Concernant les applications sécurisées comme Signal et Telegram souvent données en exemple à la fois dans le milieu militant et dans la communication de Cellebrite, il est bon de se rappeler que ces applications ont vocation à permettre de communiquer de manière sécurisée. Certaines comme Signal ou Wire emploient pour cela des technologies de « chiffrement point à point », c’est à dire empêchant les serveurs de l’application d’accéder aux communications, puisque seul-es les utilisateur-ices (ou plutôt leurs appareils) sont en possession des clefs de chiffrement. Cela limite le risque de pression légale ou extra-légale sur les groupes qui gèrent ces applications. L’effet secondaire est que les appareils deviennent alors des cibles de choix pour les attaquants : cela crée la nécessité de protéger le stockage des applications elles-mêmes. Signal par exemple utilise la base de donnée chiffrée fournie par Android, qui est à ce jour plutôt bien testée. Comme pour tout logiciel, l’historique des failles (du moins connues publiquement) dans Signal est consultable via des bases de données comme le CVE, qui évaluent également leur sévérité sur la base de leur complexité, leur fiabilité, leur effet... etc. Néanmoins, si une faille ou chaîne de failles impactant le système d’exploitation permet d’avoir un accès privilégié (« root » ou « Jailbreak », respectivement sur Android et iOS) au système même de l’appareil, il est possible de remplacer l’application normalement validée par le système par une version compromise, permettant d’accéder partiellement ou totalement aux données, et ce sans faille dans l’application elle-même. Ce n’est donc pas parce que les services de renseignement ont réussi à accéder à des messages chiffrés que l’application est nécessairement compromise, encore moins définitivement.
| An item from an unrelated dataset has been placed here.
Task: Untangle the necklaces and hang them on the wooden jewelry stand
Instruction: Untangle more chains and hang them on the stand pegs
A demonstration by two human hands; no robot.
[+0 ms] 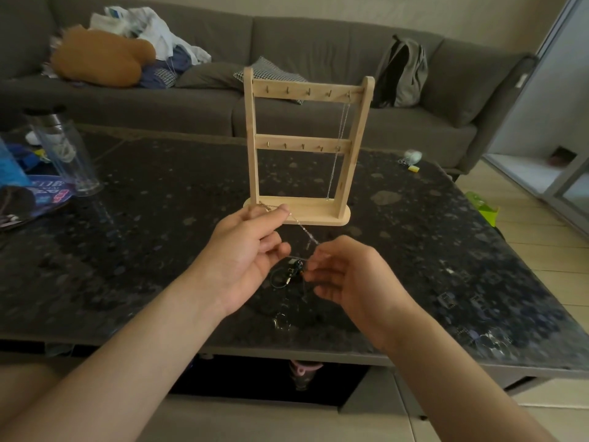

Si des failles sont parfois trouvées dans des applications orientées sécurité, elles sont généralement rapidement corrigées, tout comme celles du système, d’où l’importance de les mettre régulièrement à jour. C’est d’ailleurs pour ça qu’il est peu probable que des failles de haut niveau soient utilisées à l’encontre de « simples » militant-es : celles-ci sont considérées comme étant à usage unique car leur utilisation déclenche souvent leur correction peu après.
Le kiosk dans tout cela
Si on se fie aux articles sur la question et malgré les quelques nuances apportées ici, il est facile d’en déduire que les forces de l’ordre possèdent désormais l’arme ultime contre les smartphones. Mais si l’on se penche un peu plus sur les documentations du kiosk et sur le contexte de son périmètre d’action, on se rend compte que les choses sont bien, bien plus compliquées.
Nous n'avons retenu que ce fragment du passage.